5-Methylfurfuryl alcohol
- Names: IUPAC name (5-methylfuran-2-yl)methanol

Identifiers
- CAS Number: 3857-25-8;
- 3D model (JSmol): Interactive image;
- ChemSpider: 454366;
- ECHA InfoCard: 100.197.708
- EC Number: 672-135-9;
- PubChem CID: 520911;
- UNII: 0JVO5EFA0A;
- CompTox Dashboard (EPA): DTXSID30191894 ;

Properties
- Chemical formula: C_{6}H_{8}O_{2}
- Molar mass: 112.128 g·mol^{−1}
- Density: 1.082-1.088 g/mL (20 °C)
- Hazards: GHS labelling:
- Pictograms: GHS07: Exclamation mark
- Signal word: Warning
- Hazard statements: H302
- Precautionary statements: P264, P270, P301+P317, P330, P501

= 5-Methylfurfuryl alcohol =

Chemical compound

5-Methylfurfuryl alcohol is an organic compound with the formula C6H8O2. It is one of many volatile compounds present in Nicotiana tabacum, and is formed from the reduction of 5-methylfurfural, a compound formed from the reduction of 5-bromo- or 5-chloromethylfurfural. It is a colorless liquid listed as a food additive with FEMA number 4544 and JECFA number 2099.

== Occurrence ==
5-Methylfurfuryl alcohol naturally occurs as one of many volatile compounds present in Nicotiana tabacum, or cultivated tobacco. The compound appears at much lower concentration in tobacco leaves than the more common aldehyde furfural.
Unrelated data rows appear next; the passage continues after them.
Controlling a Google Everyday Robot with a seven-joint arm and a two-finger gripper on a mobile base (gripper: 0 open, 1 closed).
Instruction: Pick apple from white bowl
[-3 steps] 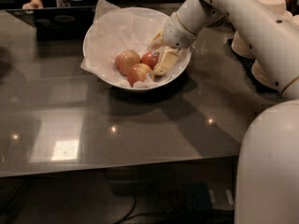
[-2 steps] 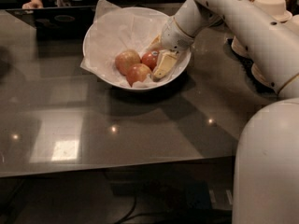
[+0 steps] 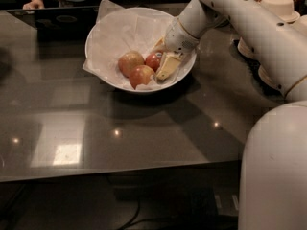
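I've got the white arm's gripper (image 3: 165,63) down inside the wide round white bowl (image 3: 98,61), upper middle of the frame. Whether it's clenched or released, I can't tell from here. It sits right against the deep-red round apple (image 3: 152,61), on that apple's right side. Left of it lies a pale yellowish-pink apple (image 3: 130,62), and in front a red-yellow apple (image 3: 141,75), all three clustered on the crinkled white paper liner (image 3: 120,30). The bowl rests on the dark glossy tabletop (image 3: 144,128).
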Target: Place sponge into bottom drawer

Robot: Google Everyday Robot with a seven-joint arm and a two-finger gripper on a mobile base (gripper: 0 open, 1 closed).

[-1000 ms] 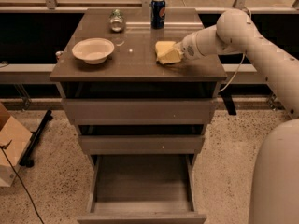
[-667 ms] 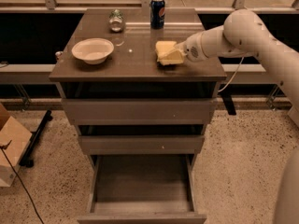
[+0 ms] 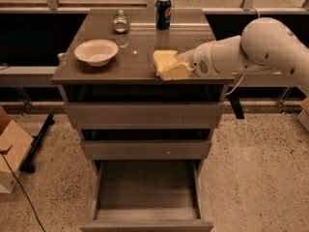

As the reduction product of 5-methylfurfural, 5-methylfurfuryl alcohol occurs in barrel-aged wines along with 5-methylfurfuryl ethyl ether.

== Synthesis ==
5-Methylfurfuryl alcohol can be produced through a reduction of 5-methylfurfural with lithium aluminium hydride, though historically the reduction has been performed starting with methyl 5-methyl–2-furoate rather than 5-methylfurfural.